LM Blog tour: Blog posts and more questions answered
Thanks to Suburban Turmoil and Miss Cellania, who wrote great posts about their impressions of the book (Miss Cellania even provided photographic proof that she read it!). Suzanne at Mother in Chief writes today about her take on the Literary Mama anthology, and later on look for blog tour posts from Dawn and Megan. And now, answers to some more questions from Jody:
Is mother-writing different from father-writing?
Yes, I think so – mostly because mothers’ experiences are so different than fathers’ experiences, as parents and as writers.
Now I know this is not indicative of all male writers who are also fathers, but I can’t help remembering the panel I was on a few years ago with Faulkner Fox at the Virginia Festival of the Book. We were there to speak about mother-writing, and how we balance creativity with parenthood. Included on the panel was a guy who had self-published a book about being a father. He was an animated conversationalist, and a real marketing hound who had sold his books to specialty shops up and down the eastern seaboard, making a nice profit for himself along the way. But it was clear whenever he answered any of the questions that his experience as a father-writer could not have been more different from ours as mother-writers.
For him there was no question of “balancing” creative work and parenting – it wasn’t his job to do that; that fell to his wife. At first Faulkner and I tried to be polite, but after a while even the audience turned on him. Someone asked us how we managed our time – how we wrote books and took care of our young children – and I talked about how I wrote Mother Shock on a tight deadline because the only childcare I had was Emi’s eight-week, three-hour a day summer school class, how I work during naptime and after I put the kids to sleep, how I learned to work in short spurts of stolen moments rather than precisely scheduled blocks of time. And then the dad guy jumped in and shared how when he was writing his book, it was so crazy, he just left the kids with his wife and checked into a hotel for a week to write around the clock!
I tell you, he barely made it out of there alive.
Why do so many mothers seem to have a real need to read literature about mothering?

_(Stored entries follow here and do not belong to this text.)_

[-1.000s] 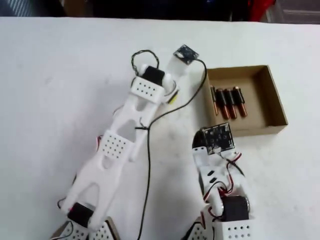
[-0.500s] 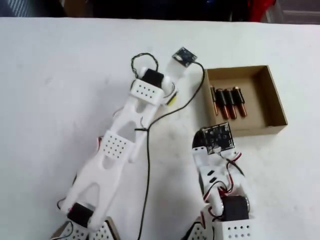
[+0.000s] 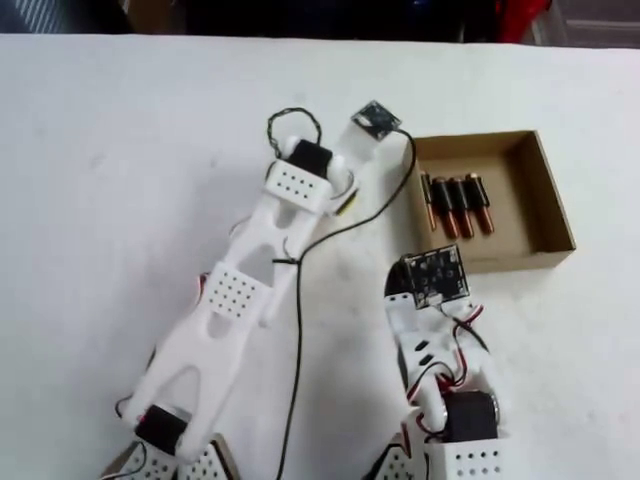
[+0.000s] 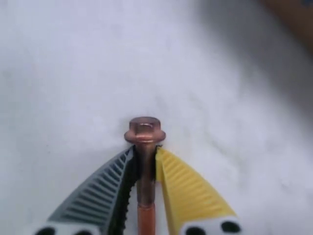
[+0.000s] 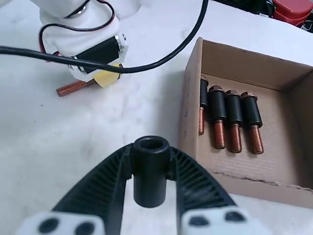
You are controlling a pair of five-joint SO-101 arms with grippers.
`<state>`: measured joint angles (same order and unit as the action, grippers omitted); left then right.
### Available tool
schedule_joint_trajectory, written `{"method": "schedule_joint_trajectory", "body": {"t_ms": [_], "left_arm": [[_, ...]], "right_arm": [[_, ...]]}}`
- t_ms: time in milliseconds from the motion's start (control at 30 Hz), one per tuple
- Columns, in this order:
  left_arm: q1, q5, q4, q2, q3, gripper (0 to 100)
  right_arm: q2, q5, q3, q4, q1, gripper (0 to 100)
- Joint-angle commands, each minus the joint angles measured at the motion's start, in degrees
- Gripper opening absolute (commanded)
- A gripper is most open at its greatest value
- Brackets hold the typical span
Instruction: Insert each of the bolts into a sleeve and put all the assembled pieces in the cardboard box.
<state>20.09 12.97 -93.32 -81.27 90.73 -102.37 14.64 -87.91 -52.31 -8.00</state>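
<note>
The left claw (image 4: 145, 152) is clenched on a copper bolt (image 4: 145, 131) near the cardboard box (image 3: 515, 185) — its threaded end sticks out away from the box. The right claw (image 5: 151, 149) grips a black sleeve (image 5: 150, 183) close outside a box wall. Four assembled pieces (image 3: 456, 205) lie side by side inside the box, which sits on the white counter (image 3: 120, 150).

Bright, even overhead light on white table (image 3: 100, 150), close to glare in high view. Dark strip of room along far edge. Soft, short shadows throughout, deeper shade under cardboard box (image 5: 191, 107) walls. Faint sheen on bolt (image 4: 145, 131) head. Dim shaded corner in left wrist view.
</note>
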Motion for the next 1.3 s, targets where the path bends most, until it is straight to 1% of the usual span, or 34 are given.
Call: {"method": "schedule_joint_trajectory", "body": {"t_ms": [0, 133, 467, 533, 800, 900, 1033, 1167, 1267], "left_arm": [[0.5, 0.9, -6.9, 0.5, 5.6, 2], [1.0, 0.9, -9.1, 4.1, 4.1, 2], [1.2, 0.8, -9.4, 12.5, 4.0, 2], [1.2, 0.8, -9.4, 14.5, 1.1, 2], [0.4, 0.9, -9.3, 30.6, -23.6, 2], [0.0, 1.0, -9.2, 37.7, -33.5, 2], [-2.4, 1.2, -9.0, 46.3, -45.5, 2], [-6.0, 5.1, -8.2, 53.1, -54.7, 2], [-9.4, 6.0, -6.2, 57.4, -61.2, 2]], "right_arm": [[-0.9, -0.4, 0.8, 1.6, 0.0, 1.7], [-0.9, -0.4, 0.8, 1.7, 0.0, 1.7], [-0.9, -0.4, 0.7, 1.8, 0.0, 1.7], [-0.9, -0.4, 0.7, 1.8, 0.0, 1.7], [-0.8, -0.4, 0.7, 1.8, -0.1, 1.7], [-0.8, -0.4, 0.1, 1.8, -2.4, 1.7], [-0.8, -0.4, -0.6, 1.9, -6.0, 1.7], [-0.8, -0.4, -0.7, 1.9, -7.7, 1.7], [-0.8, -0.4, -0.8, 1.9, -9.3, 1.7]]}}
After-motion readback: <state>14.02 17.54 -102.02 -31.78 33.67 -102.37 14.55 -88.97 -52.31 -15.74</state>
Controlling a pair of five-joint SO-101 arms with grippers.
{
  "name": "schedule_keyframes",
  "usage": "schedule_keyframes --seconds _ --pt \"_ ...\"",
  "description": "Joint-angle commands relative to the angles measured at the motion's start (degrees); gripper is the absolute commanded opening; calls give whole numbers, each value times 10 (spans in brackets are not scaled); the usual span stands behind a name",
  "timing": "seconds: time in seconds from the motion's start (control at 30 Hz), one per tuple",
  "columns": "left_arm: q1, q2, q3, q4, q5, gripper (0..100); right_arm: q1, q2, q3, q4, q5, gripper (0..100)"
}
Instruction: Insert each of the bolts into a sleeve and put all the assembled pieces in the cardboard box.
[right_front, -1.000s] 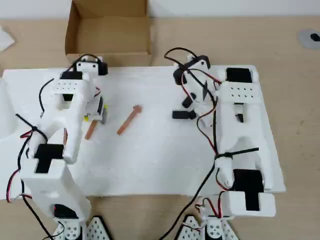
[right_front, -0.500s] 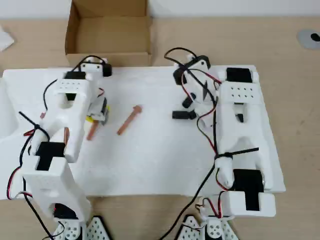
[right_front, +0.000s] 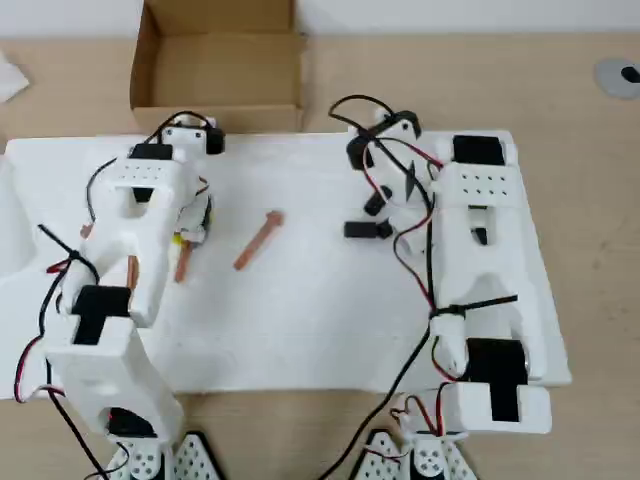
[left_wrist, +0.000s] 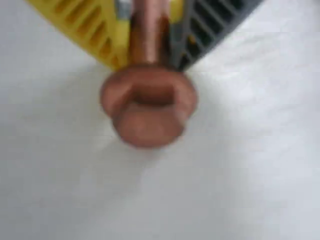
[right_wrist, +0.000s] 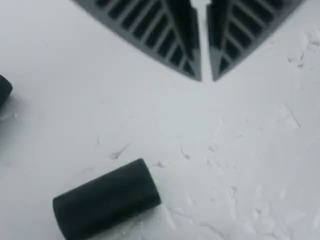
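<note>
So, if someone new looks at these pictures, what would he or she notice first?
The copper bolt clamped in the left tool, at the left of the white foam board, catches the eye first. A second bolt lies loose mid-board, and the right tool hangs shut close to a black sleeve. The cardboard box stands beyond the board's far edge.

- The left arm (right_front: 130, 230) and right arm (right_front: 480, 230) were white and blocky, with black motors.
- Red and black cables (right_front: 404, 372) ran along them.
- The left hand (left_wrist: 150, 50) had a yellow finger (left_wrist: 85, 30) and a grey one; the right hand (right_wrist: 205, 77) had two grey ribbed fingers (right_wrist: 160, 30).
</note>
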Motion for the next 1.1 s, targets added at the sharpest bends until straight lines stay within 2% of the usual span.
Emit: schedule_keyframes --seconds 0.0,0.3,0.53,0.67,0.83,1.07 --pt "-6 -102 -4 -7 1 12 0 7 -27 19 -1 33" --pt "-6 -312 78 -24 17 12 -40 106 -115 58 -2 33" --pt "-6 -436 249 -94 18 12 -97 157 -207 133 85 34" --pt "-6 -497 318 -116 18 10 -112 157 -209 135 141 37" --pt "-6 -554 360 -117 18 10 -119 160 -211 135 221 154" --pt "-3 -602 379 -115 18 10 -123 201 -221 135 283 162"
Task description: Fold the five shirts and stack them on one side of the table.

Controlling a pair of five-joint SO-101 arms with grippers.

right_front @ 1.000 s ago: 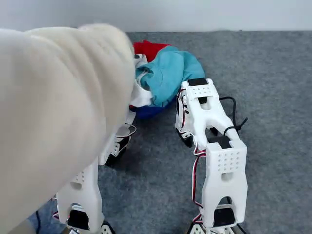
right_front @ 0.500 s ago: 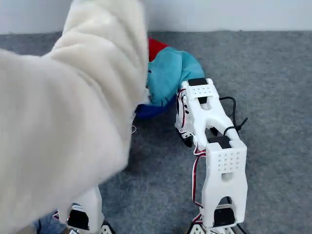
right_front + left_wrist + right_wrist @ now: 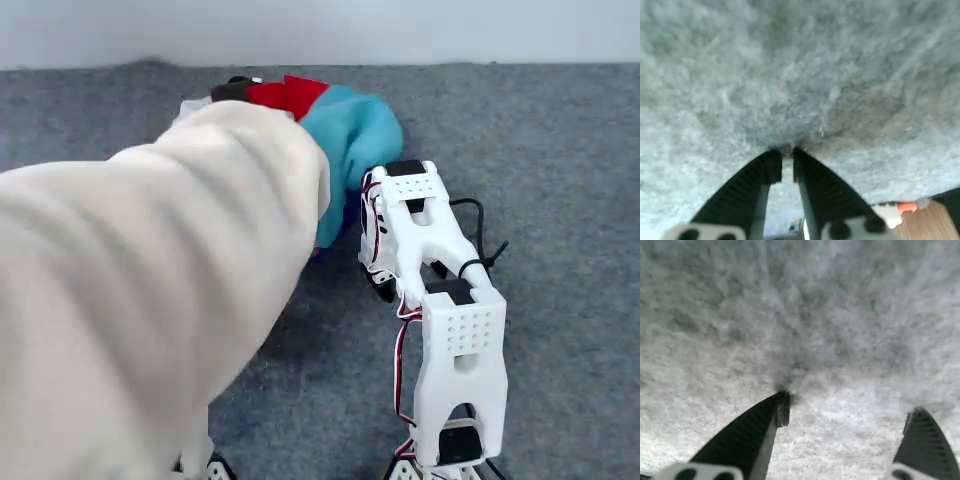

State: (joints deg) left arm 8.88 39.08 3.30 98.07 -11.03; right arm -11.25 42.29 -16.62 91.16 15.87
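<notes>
shirt pile: bunched, unfolded, at the far side of the table (image 3: 560, 180), left of centre in the high view
teal shirt (image 3: 355, 140): biggest visible piece, on the pile's right side – just beside the front end of the right arm (image 3: 455, 330); contact can't be judged
red shirt (image 3: 285, 95): at the pile's far edge, touching the teal one
rest of pile: hidden, so no shirt count possible
sleeve (image 3: 150, 300): a person's cream fleece sleeve comes in from the near left and lies over the pile's left part; the hand itself can't be made out
left gripper (image 3: 783, 160): jaws closed to a thin slit, nothing between them, tips down at the grey felt
left wrist view, edge: a strip of wooden surface (image 3: 925, 225) past the felt's edge
right gripper (image 3: 850, 412): jaws spread wide, nothing held – one tip is on or just above the felt, can't tell which
right arm: stretched forward from the near edge toward the pile
</notes>
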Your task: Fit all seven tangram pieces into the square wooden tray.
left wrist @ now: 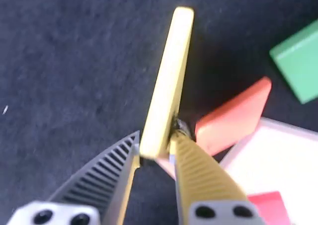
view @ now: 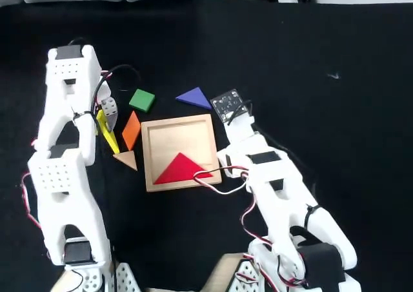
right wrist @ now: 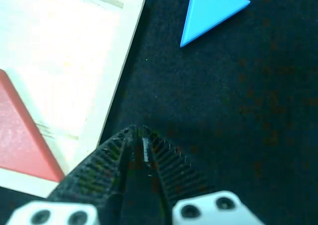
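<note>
The square wooden tray [view: 155, 176] lies mid-table with a red triangle [view: 179, 169] inside its near part. My left gripper [left wrist: 158, 153] is shut on a yellow piece [left wrist: 167, 81], held on edge just left of the tray; the yellow piece [view: 107, 135] shows beside the left arm. An orange piece [view: 131, 129], a green square [view: 142, 100] and a tan triangle [view: 126, 160] lie around the tray's left side. A blue triangle [view: 194, 98] lies beyond the tray. My right gripper [right wrist: 140, 140] is shut and empty over the cloth by the tray's [right wrist: 114, 81] right edge, short of the blue triangle [right wrist: 208, 11].
Black cloth covers the table. Red and white cables [view: 222, 176] loop from the right arm over the tray's near right corner. Open cloth stretches to the right and far side.
</note>
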You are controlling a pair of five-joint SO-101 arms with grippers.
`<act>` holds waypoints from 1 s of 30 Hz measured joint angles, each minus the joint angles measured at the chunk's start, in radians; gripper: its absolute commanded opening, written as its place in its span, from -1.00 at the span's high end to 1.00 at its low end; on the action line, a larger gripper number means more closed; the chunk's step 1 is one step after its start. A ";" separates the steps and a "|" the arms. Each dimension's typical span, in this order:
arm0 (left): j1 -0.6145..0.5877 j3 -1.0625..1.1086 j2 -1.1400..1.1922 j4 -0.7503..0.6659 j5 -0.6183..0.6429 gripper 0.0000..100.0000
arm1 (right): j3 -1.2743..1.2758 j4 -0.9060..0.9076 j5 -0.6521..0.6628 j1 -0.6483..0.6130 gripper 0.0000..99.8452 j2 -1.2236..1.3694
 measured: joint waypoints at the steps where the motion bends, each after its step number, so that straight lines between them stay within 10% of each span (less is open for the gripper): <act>1: 0.005 0.020 -0.015 0.000 -0.003 0.92 | 0.000 0.000 0.000 0.000 0.98 0.000; 17: 0.035 0.020 -0.227 0.000 -0.083 0.94 | 0.000 0.000 0.000 0.000 0.98 0.000; 30: 0.407 0.397 -0.578 -0.061 -0.175 0.94 | 0.000 0.000 0.000 0.000 0.98 0.000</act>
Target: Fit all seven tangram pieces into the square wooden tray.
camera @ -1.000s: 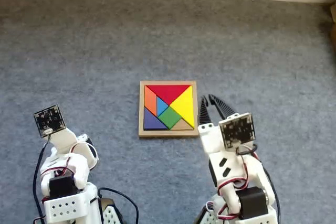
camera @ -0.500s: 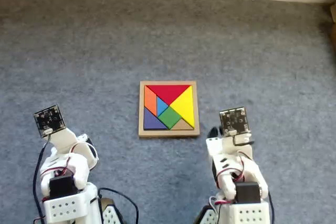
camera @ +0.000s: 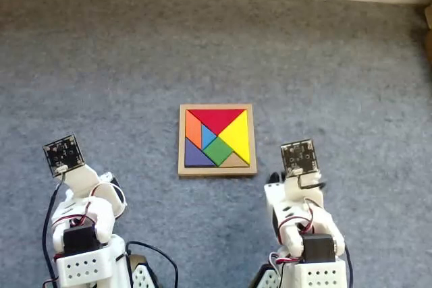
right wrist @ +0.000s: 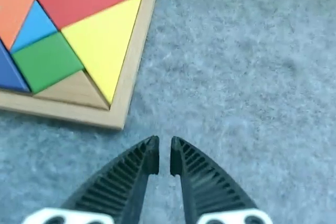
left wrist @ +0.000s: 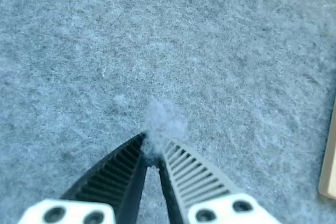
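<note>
the wooden tray (camera: 217, 170) is sitting mid-surface, all seven pieces (camera: 217, 121) looking fitted inside. the left gripper (left wrist: 153, 150) and right gripper (right wrist: 164, 156) are resting near the front edge, jaws pressed together and holding nothing. the job is looking done, so nothing is needing moving next.

Tray (camera: 217, 173) seen in pale natural wood. Pieces noted inside: red triangle (camera: 217, 119), yellow triangle (camera: 239, 136), orange piece (camera: 192, 129), light blue triangle (camera: 206, 136), green square (camera: 218, 150), dark blue piece (camera: 194, 158), tan triangle (camera: 234, 160) matched closely to tray wood. Carpet (camera: 101, 65) rendered mottled grey-blue, fuzzy. Left gripper (left wrist: 152, 156): one finger black, other pale grey, both ribbed. Right gripper (right wrist: 164, 156): both fingers black, ribbed. Arm shells seen white, wires red and black.
</note>
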`<state>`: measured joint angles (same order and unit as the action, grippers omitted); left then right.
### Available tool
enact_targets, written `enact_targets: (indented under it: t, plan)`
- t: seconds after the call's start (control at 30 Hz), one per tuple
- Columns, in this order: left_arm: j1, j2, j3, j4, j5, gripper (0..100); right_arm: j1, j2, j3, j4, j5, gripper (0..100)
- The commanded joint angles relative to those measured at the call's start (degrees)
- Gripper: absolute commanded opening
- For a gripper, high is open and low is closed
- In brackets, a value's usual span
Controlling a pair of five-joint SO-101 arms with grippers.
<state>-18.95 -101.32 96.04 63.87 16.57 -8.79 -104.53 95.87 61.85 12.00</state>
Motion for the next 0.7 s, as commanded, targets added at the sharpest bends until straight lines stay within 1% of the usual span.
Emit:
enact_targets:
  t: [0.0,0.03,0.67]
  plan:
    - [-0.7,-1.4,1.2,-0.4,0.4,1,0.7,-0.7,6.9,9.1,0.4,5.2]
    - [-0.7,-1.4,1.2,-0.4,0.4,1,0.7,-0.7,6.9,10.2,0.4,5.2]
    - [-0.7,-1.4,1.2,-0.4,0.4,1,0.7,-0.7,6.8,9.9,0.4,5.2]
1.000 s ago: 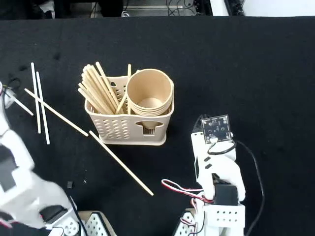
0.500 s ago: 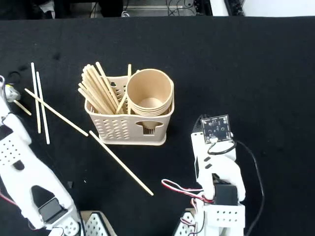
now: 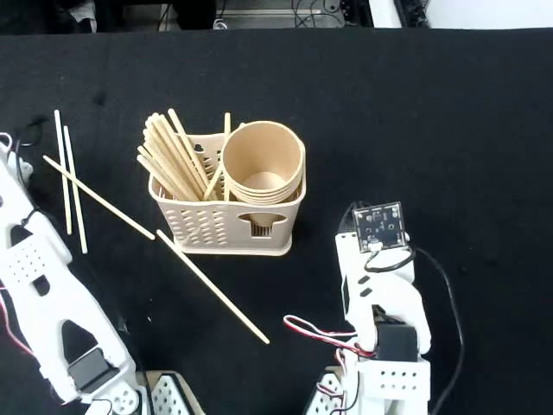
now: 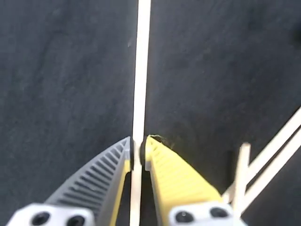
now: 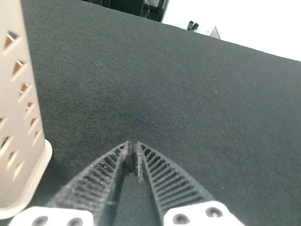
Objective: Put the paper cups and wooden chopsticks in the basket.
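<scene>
The left gripper (image 4: 138,143) is clamped on a single wooden chopstick (image 4: 141,70), pinched right at its fingertips. The stick runs lengthwise between the two fingers, in line with the gripper, and carries on well past the tips over the black table (image 4: 56,70) (whether it touches the cloth, I cannot tell). In the high view the left arm (image 3: 39,268) sits at the table's left edge, well apart from the basket (image 3: 226,226), which holds stacked paper cups (image 3: 263,164) and a bundle of chopsticks (image 3: 173,156). Four loose chopsticks (image 3: 212,287) lie on the cloth near the basket. The right gripper (image 5: 132,149) is closed on nothing, near the basket.
</scene>
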Controlling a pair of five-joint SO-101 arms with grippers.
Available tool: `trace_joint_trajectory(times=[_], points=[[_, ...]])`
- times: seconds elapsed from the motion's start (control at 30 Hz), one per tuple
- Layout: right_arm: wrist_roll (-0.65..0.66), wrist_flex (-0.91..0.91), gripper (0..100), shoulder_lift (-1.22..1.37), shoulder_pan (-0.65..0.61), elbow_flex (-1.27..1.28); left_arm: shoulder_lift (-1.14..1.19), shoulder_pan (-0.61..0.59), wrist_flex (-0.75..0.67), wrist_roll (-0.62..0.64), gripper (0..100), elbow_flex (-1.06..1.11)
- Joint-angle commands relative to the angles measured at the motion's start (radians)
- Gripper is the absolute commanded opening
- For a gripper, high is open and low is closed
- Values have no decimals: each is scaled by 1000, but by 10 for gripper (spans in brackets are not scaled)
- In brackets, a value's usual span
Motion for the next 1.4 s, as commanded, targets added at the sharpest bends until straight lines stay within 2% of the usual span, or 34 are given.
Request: trace_joint_trajectory(times=[0.0,0.13,0.3,0.43,0.63,0.97,1.2,1.37], points=[[8,2,15,-67,-12,-4,-118,13,80,14,29,-18],[8,2,15,-67,-12,-4,-293,10,80,14,28,108],[8,2,15,-67,-12,-4,-660,47,80,14,29,516],[8,2,15,-67,-12,-4,-974,128,72,17,29,819],[8,2,12,-68,-11,-4,-1350,285,18,20,29,1049],[8,2,12,-68,-11,-4,-1941,487,-399,77,29,1587],[8,2,12,-68,-11,-4,-2435,688,-839,71,29,2112],[8,2,12,-68,-9,-4,-2670,840,-1125,71,29,2431]])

Well, as I said in my answer to Miriam’s question, I think literature both takes us out of and gives us a deeper look into our own lives. Mothering, especially in the early years, can be so isolating. Reading someone else’s words, in black and white on the page (or even flickering on the computer screen), can be so comforting. I still remember being astonished, crying grateful tears of relief to find myself discovered on the pages of Child of Mine, an anthology of women writers on pregnancy, childbirth, and the early years of motherhood. Literature inspires us and makes us recognize ourselves. As new motherhood is a time when many women feel “invisible,” I’m not surprised at all that women are eager to connect with this kind of work.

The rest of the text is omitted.